[Records]

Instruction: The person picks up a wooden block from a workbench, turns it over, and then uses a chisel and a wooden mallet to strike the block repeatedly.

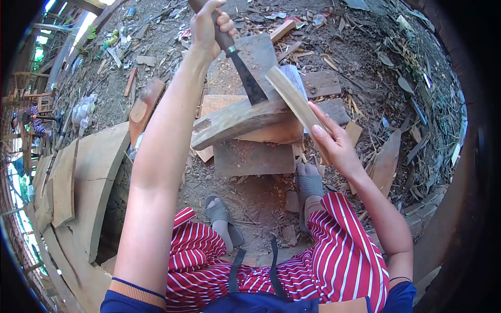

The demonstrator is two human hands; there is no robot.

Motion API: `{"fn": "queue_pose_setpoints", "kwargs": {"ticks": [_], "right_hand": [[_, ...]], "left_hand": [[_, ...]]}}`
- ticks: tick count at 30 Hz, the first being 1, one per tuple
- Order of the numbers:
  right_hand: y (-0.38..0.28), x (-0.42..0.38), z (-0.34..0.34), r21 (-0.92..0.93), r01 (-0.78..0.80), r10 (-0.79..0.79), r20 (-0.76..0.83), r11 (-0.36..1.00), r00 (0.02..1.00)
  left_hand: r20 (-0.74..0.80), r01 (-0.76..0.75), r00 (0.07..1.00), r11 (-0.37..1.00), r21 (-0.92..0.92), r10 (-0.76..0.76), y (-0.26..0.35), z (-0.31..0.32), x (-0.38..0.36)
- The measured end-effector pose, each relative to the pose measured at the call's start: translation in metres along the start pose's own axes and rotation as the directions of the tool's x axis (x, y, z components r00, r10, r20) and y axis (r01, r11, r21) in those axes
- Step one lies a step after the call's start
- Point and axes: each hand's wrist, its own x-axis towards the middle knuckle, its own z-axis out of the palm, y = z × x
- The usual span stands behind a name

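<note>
My left hand (207, 30) is wrapped round the dark handle of a knife (246, 75) with a long, dark blade that widens towards its end. The blade's end meets the top of a thick, weathered wood block (237, 121) with a notch near its left end. In my right hand (334, 142) is a narrow, slightly curved wood strip (288, 93), held tilted with its upper end near the blade. Its lower end is hidden by my fingers. Under the block lie flat boards (253, 159) and a lighter piece of wood.
Large wood slabs (96, 175) lean at the left. A reddish-brown offcut (145, 109) lies beyond them. Wood scraps, chips and litter cover the ground at the back and right, with a pointed offcut (386, 161) at the right. My sandalled feet (223, 216) flank the boards.
</note>
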Motion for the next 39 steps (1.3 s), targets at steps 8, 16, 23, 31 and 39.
{"fn": "queue_pose_setpoints", "kwargs": {"ticks": [8, 16, 23, 31, 39], "right_hand": [[0.005, 0.002, -0.003, -0.067, 0.053, -0.051, 0.022, 0.996, 0.998], [0.001, 0.003, -0.005, -0.095, 0.025, -0.022, 0.038, 0.995, 0.999], [0.001, 0.005, -0.009, -0.052, 0.007, -0.003, 0.065, 0.999, 0.998], [-0.001, 0.003, -0.011, -0.05, -0.076, 0.079, 0.072, 0.996, 0.994], [-0.002, 0.004, -0.013, -0.052, -0.079, 0.083, 0.085, 0.996, 0.993]], "left_hand": [[0.098, -0.264, 0.962, 0.961, 0.078, 0.256, 0.056, 0.012, -0.08], [0.18, -0.275, 0.951, 0.955, 0.109, 0.253, 0.043, 0.026, -0.087], [0.1, -0.213, 0.974, 0.974, 0.077, 0.205, 0.026, 0.045, -0.069], [0.055, -0.195, 0.98, 0.973, 0.124, 0.189, 0.018, 0.059, -0.064], [0.073, -0.236, 0.971, 0.955, 0.179, 0.226, 0.014, 0.068, -0.063]]}}
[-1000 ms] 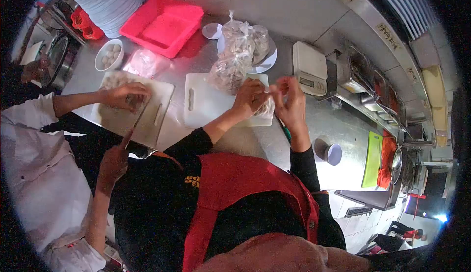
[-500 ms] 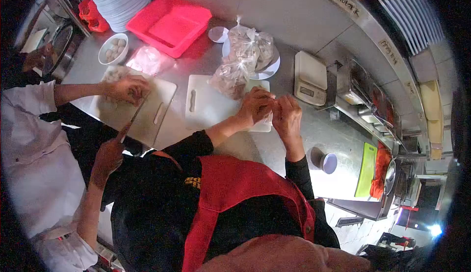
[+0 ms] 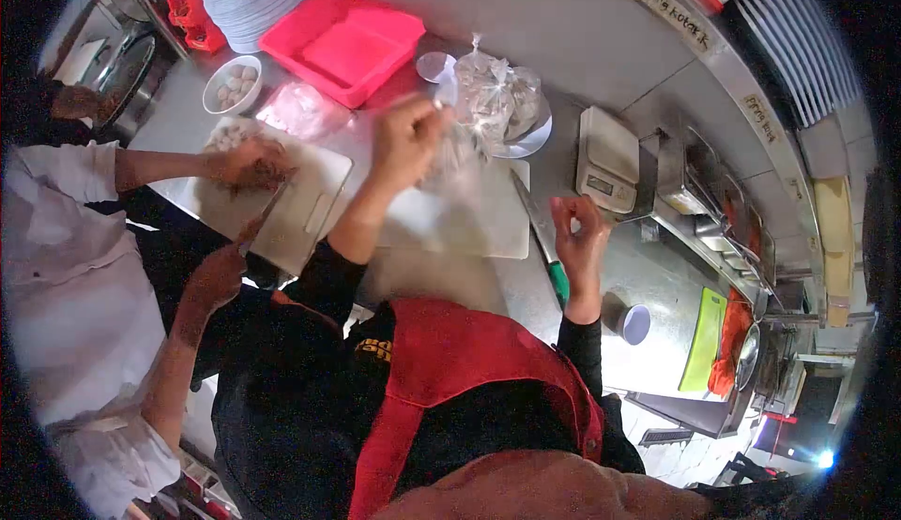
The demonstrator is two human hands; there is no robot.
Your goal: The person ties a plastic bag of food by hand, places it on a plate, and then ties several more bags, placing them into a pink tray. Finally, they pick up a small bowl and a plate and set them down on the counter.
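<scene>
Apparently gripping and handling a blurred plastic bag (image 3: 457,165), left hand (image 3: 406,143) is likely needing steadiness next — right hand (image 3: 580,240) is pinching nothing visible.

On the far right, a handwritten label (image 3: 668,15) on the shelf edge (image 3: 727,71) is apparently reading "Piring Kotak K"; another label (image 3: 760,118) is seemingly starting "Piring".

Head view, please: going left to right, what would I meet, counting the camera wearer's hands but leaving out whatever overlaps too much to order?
White bowl → wearer's left hand → tied plastic bags → wearer's right hand → lavender cup → lime-green cutting board.
</scene>
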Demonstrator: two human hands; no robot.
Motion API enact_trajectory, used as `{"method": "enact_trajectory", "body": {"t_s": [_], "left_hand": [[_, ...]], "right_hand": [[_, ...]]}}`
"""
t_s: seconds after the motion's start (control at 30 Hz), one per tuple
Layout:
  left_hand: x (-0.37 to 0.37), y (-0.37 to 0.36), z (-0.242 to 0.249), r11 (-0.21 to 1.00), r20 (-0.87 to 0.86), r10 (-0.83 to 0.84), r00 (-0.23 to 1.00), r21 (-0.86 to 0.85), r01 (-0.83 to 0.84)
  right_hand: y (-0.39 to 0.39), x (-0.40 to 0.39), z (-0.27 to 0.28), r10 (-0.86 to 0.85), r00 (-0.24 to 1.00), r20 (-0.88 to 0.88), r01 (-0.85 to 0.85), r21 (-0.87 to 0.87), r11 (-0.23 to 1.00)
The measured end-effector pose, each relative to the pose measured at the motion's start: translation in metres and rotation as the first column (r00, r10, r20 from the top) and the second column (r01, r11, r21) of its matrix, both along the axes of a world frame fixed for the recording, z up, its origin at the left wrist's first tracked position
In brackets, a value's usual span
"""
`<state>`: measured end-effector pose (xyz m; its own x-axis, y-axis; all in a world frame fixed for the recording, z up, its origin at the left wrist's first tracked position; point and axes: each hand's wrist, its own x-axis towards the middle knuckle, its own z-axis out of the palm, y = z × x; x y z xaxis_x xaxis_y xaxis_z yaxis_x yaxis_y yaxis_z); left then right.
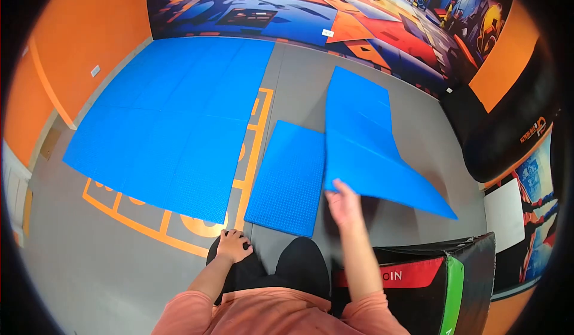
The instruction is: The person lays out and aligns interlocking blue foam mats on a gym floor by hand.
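Note:
My right hand [344, 205] grips the near left corner of a blue foam mat [365, 155], its thumb on the top face. That mat is bent, with its near part lifted off the grey floor and a shadow beneath. My left hand [234, 245] rests on my left knee, fingers spread and holding nothing. A smaller textured blue mat [289, 179] lies flat on the floor just left of the lifted one. Farther left, a wide sheet of joined blue mats [173, 117] covers the floor.
Orange lines [164, 221] mark the grey floor [66, 227] beside the wide mats. A black box [472, 275] with red and green panels stands at my right. Black padded equipment [508, 132] lines the right wall. A mural [287, 12] covers the far wall.

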<state>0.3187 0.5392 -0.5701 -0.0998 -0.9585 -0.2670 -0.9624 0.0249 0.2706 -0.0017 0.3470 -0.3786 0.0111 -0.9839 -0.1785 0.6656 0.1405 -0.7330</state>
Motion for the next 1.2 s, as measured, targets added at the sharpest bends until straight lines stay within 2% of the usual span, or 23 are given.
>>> {"method": "enact_trajectory", "body": {"t_s": [0.13, 0.2, 0.23, 0.27, 0.3, 0.33, 0.37, 0.4, 0.47, 0.5, 0.53, 0.57, 0.6, 0.63, 0.67, 0.73, 0.8, 0.87, 0.93, 1.0, 1.07, 1.13, 1.2], "left_hand": [[-0.003, 0.013, -0.004, 0.996, 0.078, -0.011, 0.997, -0.090, 0.018], [0.003, 0.021, 0.000, 0.993, -0.130, -0.003, 0.992, -0.114, -0.012], [0.005, 0.028, 0.011, 0.989, -0.236, 0.028, 0.971, -0.135, -0.061], [0.012, 0.025, 0.001, 0.988, -0.221, 0.028, 0.975, -0.143, -0.060], [0.018, 0.024, -0.027, 0.947, -0.610, 0.287, 0.738, 0.062, -0.316], [0.024, 0.024, -0.042, 0.831, -0.813, 0.497, 0.303, 0.345, -0.437], [0.002, 0.023, 0.005, 0.810, -0.877, 0.460, -0.142, 0.480, -0.338], [0.000, 0.017, 0.030, 0.720, -0.754, 0.577, -0.315, 0.651, -0.239], [-0.007, 0.010, 0.119, 0.548, -0.491, 0.747, -0.449, 0.836, -0.002], [-0.004, 0.002, 0.107, 0.547, -0.489, 0.753, -0.441, 0.837, 0.005], [0.005, -0.011, 0.087, 0.619, -0.580, 0.741, -0.338, 0.786, 0.007], [0.014, -0.017, 0.076, 0.684, -0.662, 0.713, -0.233, 0.729, 0.021], [0.020, -0.019, 0.076, 0.681, -0.659, 0.717, -0.227, 0.731, 0.031], [0.028, -0.023, 0.079, 0.686, -0.670, 0.712, -0.211, 0.728, 0.001], [0.039, -0.028, 0.082, 0.689, -0.680, 0.707, -0.195, 0.724, -0.030], [0.071, -0.027, 0.099, 0.622, -0.618, 0.760, -0.199, 0.781, -0.050], [0.105, -0.017, 0.090, 0.641, -0.630, 0.748, -0.209, 0.767, -0.016], [0.130, 0.002, 0.088, 0.644, -0.648, 0.751, -0.127, 0.761, -0.078], [0.156, 0.018, 0.069, 0.629, -0.635, 0.770, -0.062, 0.772, -0.097], [0.172, 0.024, 0.063, 0.618, -0.621, 0.783, 0.006, 0.778, -0.116], [0.183, 0.025, 0.070, 0.535, -0.525, 0.845, 0.106, 0.826, -0.177], [0.199, 0.022, 0.064, 0.494, -0.487, 0.869, 0.086, 0.848, -0.191], [0.199, 0.017, 0.074, 0.455, -0.449, 0.890, 0.074, 0.867, -0.205]], "right_hand": [[0.096, 0.090, -0.027, 0.148, 0.965, -0.215, -0.126, 0.114, 0.985], [0.135, 0.116, -0.051, 0.282, 0.950, -0.135, -0.264, 0.135, 0.955], [0.155, 0.126, -0.063, 0.305, 0.927, -0.219, -0.271, 0.174, 0.947], [0.172, 0.133, -0.074, 0.328, 0.895, -0.302, -0.272, 0.213, 0.938], [0.190, 0.136, -0.082, 0.388, 0.853, -0.349, -0.335, 0.204, 0.920], [0.203, 0.137, -0.088, 0.441, 0.805, -0.396, -0.394, 0.198, 0.898], [0.216, 0.136, -0.085, 0.501, 0.749, -0.433, -0.466, 0.193, 0.863], [0.228, 0.132, -0.071, 0.540, 0.734, -0.411, -0.509, 0.193, 0.839], [0.236, 0.122, -0.099, 0.614, 0.652, -0.446, -0.670, 0.041, 0.741], [0.241, 0.111, -0.087, 0.650, 0.638, -0.413, -0.714, -0.002, 0.700], [0.244, 0.097, -0.073, 0.685, 0.620, -0.383, -0.754, -0.047, 0.656], [0.242, 0.080, -0.082, 0.693, 0.500, -0.519, -0.818, -0.020, 0.574], [0.240, 0.061, -0.087, 0.755, 0.461, -0.467, -0.830, 0.074, 0.552], [0.238, 0.042, -0.093, 0.735, 0.618, -0.281, -0.723, 0.166, 0.671], [0.240, 0.022, -0.099, 0.647, 0.756, -0.097, -0.602, 0.282, 0.747], [0.250, -0.025, -0.107, 0.343, 0.937, 0.068, -0.347, 0.307, 0.886], [0.253, -0.068, -0.123, 0.203, 0.976, 0.079, -0.218, 0.342, 0.914], [0.263, -0.096, -0.112, 0.016, 0.995, 0.102, -0.052, 0.362, 0.931], [0.265, -0.121, -0.085, -0.117, 0.937, 0.330, -0.013, 0.367, 0.930], [0.259, -0.146, -0.094, -0.090, 0.954, 0.287, -0.029, 0.387, 0.922], [0.250, -0.163, -0.104, 0.071, 0.963, 0.261, -0.165, 0.358, 0.919], [0.243, -0.173, -0.097, 0.127, 0.954, 0.273, -0.232, 0.396, 0.889], [0.237, -0.181, -0.098, 0.403, 0.912, -0.076, -0.319, 0.483, 0.816]]}}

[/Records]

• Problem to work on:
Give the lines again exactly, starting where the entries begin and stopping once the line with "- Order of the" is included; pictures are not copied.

• Your solution:
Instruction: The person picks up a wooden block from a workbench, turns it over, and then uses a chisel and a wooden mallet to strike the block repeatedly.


The demonstrator is two human hands; there is no robot.

Motion API: `{"fn": "queue_pose_setpoints", "kwargs": {"ticks": [_], "right_hand": [[_, ...]], "left_hand": [[_, ...]]}}`
- ticks: tick count at 30 Hz, the first being 1, one per tuple
- Order of the numbers:

The exercise asks for nothing more.